Ghostrunners is in very rough form right now– there are a few gems, but most of it is just plain old dirt and rock. A second draft would be like mining the diamonds from the ore; all the discovery-written ideas that didn’t work would need to be discarded, and the ones that did would need to be strengthened and polished until they shone. I’d like to do that with this book– and if it ever reaches “final draft” stage, it will probably only bear a passing resemblance to what I have now.

I haven’t decided what my next project is; I’d like to write a short story, and edit another one, and go back to my first novel and start revisions on that. I also had ideas for about five blog posts that I didn’t write in November because I didn’t want to get distracted. So I’m hoping that I can keep up the writing momentum even with the end of NaNoWriMo upon us. Because in the end, to be a professional writer, it’s not enough to write one month of the year– you’ve gotta keep at it year-round.

So it goes.

Prepping for WorldCon

Tomorrow morning I catch a plane from Seattle to Reno for the World Science Fiction Convention— four days of soaking up wisdom from professional writers and editors, meeting lots of cool people, and in general having fun and reveling in pure geekery. I spent some time going through the program, marking off stuff I’d particularly like to do, and came up with over 120 hours of panels, readings, and various other activities I’d like to attend. This makes things interesting, since WorldCon is only 96 hours long. And that 120 hour number isn’t even factoring in time spent at parties, or just hanging out with friends. Or eating. Or sleeping.

It’s gonna be great.

In related news, my main goal prior to WorldCon was to finish the first draft of my novel In a Land of Wind and Sky, and today I did so. The draft is 176,902 words long, and it stretches across 642 pages in Microsoft Word. Since the time I wrote the first word of it (November 1, 2009), it’s been 653 days.
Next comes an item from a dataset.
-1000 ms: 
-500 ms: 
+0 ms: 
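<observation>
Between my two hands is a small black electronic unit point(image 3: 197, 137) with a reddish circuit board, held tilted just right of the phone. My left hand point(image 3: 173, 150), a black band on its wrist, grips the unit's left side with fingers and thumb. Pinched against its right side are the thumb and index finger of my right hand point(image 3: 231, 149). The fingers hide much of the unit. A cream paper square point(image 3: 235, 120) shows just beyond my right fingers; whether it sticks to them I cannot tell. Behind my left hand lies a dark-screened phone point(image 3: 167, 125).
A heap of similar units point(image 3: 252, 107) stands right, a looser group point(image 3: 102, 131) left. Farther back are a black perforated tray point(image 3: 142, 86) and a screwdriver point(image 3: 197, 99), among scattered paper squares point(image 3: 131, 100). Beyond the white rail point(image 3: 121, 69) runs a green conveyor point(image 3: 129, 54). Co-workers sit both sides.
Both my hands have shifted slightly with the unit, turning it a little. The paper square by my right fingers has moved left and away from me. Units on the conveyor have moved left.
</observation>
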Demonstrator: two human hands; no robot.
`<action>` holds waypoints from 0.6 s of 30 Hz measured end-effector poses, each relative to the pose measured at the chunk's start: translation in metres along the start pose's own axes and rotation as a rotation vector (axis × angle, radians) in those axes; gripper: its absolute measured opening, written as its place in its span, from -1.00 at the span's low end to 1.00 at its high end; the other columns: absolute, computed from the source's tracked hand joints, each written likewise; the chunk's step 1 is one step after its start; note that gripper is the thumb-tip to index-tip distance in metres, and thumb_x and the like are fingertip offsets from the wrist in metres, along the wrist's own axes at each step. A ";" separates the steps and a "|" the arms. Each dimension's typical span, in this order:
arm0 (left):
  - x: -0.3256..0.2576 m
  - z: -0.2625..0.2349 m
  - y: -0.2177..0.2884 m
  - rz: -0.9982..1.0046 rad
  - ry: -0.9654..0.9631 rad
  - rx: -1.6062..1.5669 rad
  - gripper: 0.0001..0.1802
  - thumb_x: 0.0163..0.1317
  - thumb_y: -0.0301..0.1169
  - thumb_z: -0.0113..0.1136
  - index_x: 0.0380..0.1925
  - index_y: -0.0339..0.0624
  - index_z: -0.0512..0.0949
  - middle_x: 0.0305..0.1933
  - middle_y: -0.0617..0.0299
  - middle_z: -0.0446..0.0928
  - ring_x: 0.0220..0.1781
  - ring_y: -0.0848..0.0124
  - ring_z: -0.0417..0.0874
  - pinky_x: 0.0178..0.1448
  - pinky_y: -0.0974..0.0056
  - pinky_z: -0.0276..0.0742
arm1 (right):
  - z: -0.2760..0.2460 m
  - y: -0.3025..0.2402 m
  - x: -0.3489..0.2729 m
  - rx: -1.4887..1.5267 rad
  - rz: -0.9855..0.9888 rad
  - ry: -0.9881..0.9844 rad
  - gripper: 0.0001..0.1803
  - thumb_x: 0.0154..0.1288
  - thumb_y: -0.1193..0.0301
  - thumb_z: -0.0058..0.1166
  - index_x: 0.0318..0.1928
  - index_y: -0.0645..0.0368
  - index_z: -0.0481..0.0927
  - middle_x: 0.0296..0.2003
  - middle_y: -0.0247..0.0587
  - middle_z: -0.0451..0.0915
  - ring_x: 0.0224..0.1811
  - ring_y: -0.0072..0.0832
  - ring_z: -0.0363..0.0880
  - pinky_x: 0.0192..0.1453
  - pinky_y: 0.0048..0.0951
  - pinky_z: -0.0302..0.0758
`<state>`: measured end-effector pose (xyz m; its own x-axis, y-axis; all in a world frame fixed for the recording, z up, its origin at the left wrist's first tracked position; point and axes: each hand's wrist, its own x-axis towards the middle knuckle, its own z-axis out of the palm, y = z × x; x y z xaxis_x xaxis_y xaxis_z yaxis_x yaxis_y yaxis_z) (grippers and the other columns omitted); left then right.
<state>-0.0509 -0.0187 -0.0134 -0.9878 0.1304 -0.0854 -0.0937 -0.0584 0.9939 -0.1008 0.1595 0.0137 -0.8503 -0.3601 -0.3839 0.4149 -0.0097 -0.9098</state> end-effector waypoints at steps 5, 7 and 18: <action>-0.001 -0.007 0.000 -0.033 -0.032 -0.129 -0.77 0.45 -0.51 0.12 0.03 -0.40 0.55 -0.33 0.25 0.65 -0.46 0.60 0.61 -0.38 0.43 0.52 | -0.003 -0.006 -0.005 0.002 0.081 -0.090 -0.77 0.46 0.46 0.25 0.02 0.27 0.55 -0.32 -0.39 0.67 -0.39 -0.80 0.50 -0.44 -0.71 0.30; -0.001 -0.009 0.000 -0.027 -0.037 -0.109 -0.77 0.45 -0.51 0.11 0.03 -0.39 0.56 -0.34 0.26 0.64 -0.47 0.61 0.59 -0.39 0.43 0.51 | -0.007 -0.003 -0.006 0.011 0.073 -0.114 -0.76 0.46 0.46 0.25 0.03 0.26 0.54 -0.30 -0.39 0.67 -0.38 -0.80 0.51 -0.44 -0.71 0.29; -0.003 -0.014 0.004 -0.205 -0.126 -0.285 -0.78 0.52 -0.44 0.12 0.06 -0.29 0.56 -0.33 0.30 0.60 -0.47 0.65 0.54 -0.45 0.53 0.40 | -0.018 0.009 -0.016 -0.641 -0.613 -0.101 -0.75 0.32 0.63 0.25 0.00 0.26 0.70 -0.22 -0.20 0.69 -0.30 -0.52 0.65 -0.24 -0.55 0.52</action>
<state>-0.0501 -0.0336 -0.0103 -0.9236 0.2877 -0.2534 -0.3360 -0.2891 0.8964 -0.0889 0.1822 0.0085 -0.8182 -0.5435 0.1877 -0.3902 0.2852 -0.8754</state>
But to be honest, it feels a bit anticlimatic. There’s still a lot of work to do, and the line between where the first draft ends and the second draft starts is kind of arbitrary. For my own purposes, “first draft” means that I’ve built all the plot lines and character arcs from beginning to end. But that doesn’t necessarily mean they’re consistent. Sometimes the character’s voice changes from scene to scene as I experiment with different styles, or setting details are added midway through the story. Major plot elements are introduced and disappear as I try to decide what should be important and what isn’t, or change my mind about exactly what’s needed in order for different aspects of the story to be resolved.

In the second draft, my task is going to be to go through and make things consistent— support what needs to be supported, emphasize what needs to be emphasized, and take out what needs to be taken out. After the second draft, I think it’ll be ready for alpha readers.

But for now, I can head off to WorldCon, secure in the knowledge that if anyone asks if I’ve written a novel, I can say, “Yes.”

My flight leaves in less than 12 hours. Hmm… I should probably start packing.